The story of the Royal Family in the 1990s involved a lot of going off the rails. The marriages of three of the Queen’s four children – Charles, Anne and Andrew – hit the rocks, amidst a series of scandals reminiscent of a particularly fruity Carry On film. This had the effect of making Princess Margaret, now in her sixties, appear almost strait-laced by comparison. Moreover, her own two children, David and Sarah, had both embarked on enduring marriages; they were now widely regarded as more accomplished and personable than their Windsor cousins. The media spotlight had moved on. ‘They all leave me alone these days,’ she told a visitor. ‘They’ve got other fish to fry.’
In 1994, when Margaret was sixty-four, a rackety journalist called Noel Botham published Margaret: The Untold Story, a book containing two love letters written by Margaret to her lover Robin Douglas-Home in the spring of 1967. Their authenticity was inarguable: the Princess’s handwriting was reproduced in facsimile.
Douglas-Home, the nephew of the former prime minister, had committed suicide in October 1968, eighteen months after the brief affair had come to an end. A lounge lizard, he had first entered Princess Margaret’s orbit while playing piano at fashionable nightclubs in the late 1950s. After a brief, unhappy marriage to the eighteen-year-old model Sandra Paul,* he had returned to the piano stool in 1966, this time at a restaurant called The Society, his modest salary supplemented by a fast-flowing stream of champagne cocktails.
He was one of the men Margaret would invite for dinner from time to time, partly to stave off the boredom and loneliness caused by Lord Snowdon’s protracted absences, and partly to make him jealous. Their affair lasted barely a month before Snowdon got wind of it, and brought it to a halt.

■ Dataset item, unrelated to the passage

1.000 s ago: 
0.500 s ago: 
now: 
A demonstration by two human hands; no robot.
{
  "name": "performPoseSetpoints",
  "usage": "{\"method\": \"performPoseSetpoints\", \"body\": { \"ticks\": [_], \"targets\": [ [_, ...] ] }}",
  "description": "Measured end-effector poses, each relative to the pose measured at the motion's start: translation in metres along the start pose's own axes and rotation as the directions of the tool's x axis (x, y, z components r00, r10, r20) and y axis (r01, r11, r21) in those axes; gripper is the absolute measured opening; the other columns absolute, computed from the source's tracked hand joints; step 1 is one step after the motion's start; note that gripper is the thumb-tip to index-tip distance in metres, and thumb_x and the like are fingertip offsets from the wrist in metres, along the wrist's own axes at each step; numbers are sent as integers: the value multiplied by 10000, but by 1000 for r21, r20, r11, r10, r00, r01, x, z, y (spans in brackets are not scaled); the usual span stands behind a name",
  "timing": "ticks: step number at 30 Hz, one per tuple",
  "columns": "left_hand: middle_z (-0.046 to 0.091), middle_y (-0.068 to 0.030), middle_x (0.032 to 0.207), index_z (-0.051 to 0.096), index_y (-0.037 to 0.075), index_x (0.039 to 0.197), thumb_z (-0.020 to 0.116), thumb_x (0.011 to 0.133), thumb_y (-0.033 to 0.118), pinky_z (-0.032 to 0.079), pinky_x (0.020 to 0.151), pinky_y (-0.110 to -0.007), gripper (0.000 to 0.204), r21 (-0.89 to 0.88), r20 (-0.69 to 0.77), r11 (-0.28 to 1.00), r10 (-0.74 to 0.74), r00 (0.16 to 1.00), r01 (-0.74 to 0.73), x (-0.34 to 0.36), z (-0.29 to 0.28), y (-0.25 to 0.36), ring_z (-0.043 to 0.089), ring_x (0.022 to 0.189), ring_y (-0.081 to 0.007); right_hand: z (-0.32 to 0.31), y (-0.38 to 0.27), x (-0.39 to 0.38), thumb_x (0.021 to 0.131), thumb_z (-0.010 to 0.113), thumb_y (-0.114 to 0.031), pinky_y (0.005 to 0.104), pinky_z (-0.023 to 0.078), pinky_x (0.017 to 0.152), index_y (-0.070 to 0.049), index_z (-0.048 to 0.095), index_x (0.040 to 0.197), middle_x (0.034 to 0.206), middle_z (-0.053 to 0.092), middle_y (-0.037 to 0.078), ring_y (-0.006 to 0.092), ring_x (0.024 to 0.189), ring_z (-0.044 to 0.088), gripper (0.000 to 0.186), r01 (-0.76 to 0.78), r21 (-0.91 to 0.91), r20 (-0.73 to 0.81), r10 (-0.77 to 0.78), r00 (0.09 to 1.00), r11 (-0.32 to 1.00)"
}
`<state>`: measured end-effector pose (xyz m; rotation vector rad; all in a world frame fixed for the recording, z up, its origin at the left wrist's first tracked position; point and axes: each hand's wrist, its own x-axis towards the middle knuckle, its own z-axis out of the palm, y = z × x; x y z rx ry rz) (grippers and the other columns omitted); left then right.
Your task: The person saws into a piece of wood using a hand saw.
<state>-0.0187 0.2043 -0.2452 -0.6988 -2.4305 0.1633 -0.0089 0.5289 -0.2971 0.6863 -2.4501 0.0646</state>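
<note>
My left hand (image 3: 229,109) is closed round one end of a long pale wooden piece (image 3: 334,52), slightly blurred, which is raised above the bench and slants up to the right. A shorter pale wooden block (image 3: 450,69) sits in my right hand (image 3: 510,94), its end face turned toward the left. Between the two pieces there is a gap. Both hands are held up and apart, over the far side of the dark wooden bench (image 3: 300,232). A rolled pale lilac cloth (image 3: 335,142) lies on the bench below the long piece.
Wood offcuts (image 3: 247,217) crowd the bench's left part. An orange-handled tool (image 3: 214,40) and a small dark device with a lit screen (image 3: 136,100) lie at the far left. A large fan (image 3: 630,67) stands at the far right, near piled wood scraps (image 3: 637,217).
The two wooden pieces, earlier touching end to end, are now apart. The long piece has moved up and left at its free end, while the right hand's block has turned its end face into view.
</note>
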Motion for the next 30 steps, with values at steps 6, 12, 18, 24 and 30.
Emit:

‘Darling Robin,’ began her first letter, written on Valentine’s Day 1967, when she was thirty-six:
Thank you for a perfect weekend …
Thank you for the care and trouble you took to make everything delicious, which restored one’s heart.
Thank you for the concert, the pleasure of which will remain in the mind for ever, and in a way shocked one into sensibility again.
Thank you for the music, which mended the nerve ends.
Thank you for making me live again …
The second, written a fortnight later, was in response to an emotional outburst from Douglas-Home after Margaret had been forced by Snowdon to swear on the Bible that she had been faithful. It is a heartfelt mixture of love, fear and faith.
Darling,
I have never had a letter like it. I don’t suppose one like it has ever been written. The beauty in it, and the poetry lifted my heart again.
Then came two nights of complete attack on – the affair of the heart – denied, as said, on the Bible, my only consolation being that that revered book was not there to lay my hand on.
I think all the time of you. I was so happy when I heard your voice again … This is to be a bleak time for love. I am only encouraged by the knowledge that I am secure in yours and I would do anything, as you know, to make you happy and not hurt you.
I am hampered by thoughts and hearts being divided at this moment when a real effort must be made on my side to make the marriage work.
I feel I can do this, curiously enough, more convincingly with this happiness of security in you, and feeling of being upheld by you, than without
My brain wireless must have been tuned in quite well, for I felt your presence very strongly. I do hope that by being ‘très sage’ that we can keep the precious memories safe. They are more precious to me than perhaps you think. I, too, would love to unlimit the limitedness, but I see no possibility of this happening.
What I don’t want us to do is to yearn and long, and eat our hearts out wanting something that is forbidden.
We must make the most of this wonder that has happened to us to do particularly wonderful things … so that people will marvel at them and they won’t know why we are doing such excellent things in such a special way.
No one will know, only us with our secret source of inspiration. I shall try and speak to you as much as possible but I am in fear of him and I don’t know what lengths he won’t go to, jealous as he is, to find out what I am up to, and your movements, too.
… Our love has the passionate scent of new mown grass and lilies about it.
Not many people are lucky enough to have known any love like this. I feel so happy that it has happened to me.
… Promise you will never give up, that you will go on encouraging me to make the marriage a success, and that given a good and safe chance, I will try and come back to you one day.
I daren’t at the moment.
You are good and loyal, think that I am, too, whatever I may seem to do or say.
All my love my darling,
M
Had these letters entered the public domain at the time they were penned, Margaret would have been vilified as the scarlet woman, and Tony sanctified as her poor, long-suffering victim. But over the course of twenty-seven years, the mood and mores of the country had moved on. In contrast to the more sordid philanderings of the younger generation, this seemed passionate and loving, and more like the stuff of true romance. Margaret, long seen by the British public as difficult and dissolute, would now be welcomed back into her former, youthful role as the Unhappy Princess, or the Princess Unlucky in Love.
* Who remains married to her fourth husband, Michael Howard, leader of the Conservative Party 2003–2005.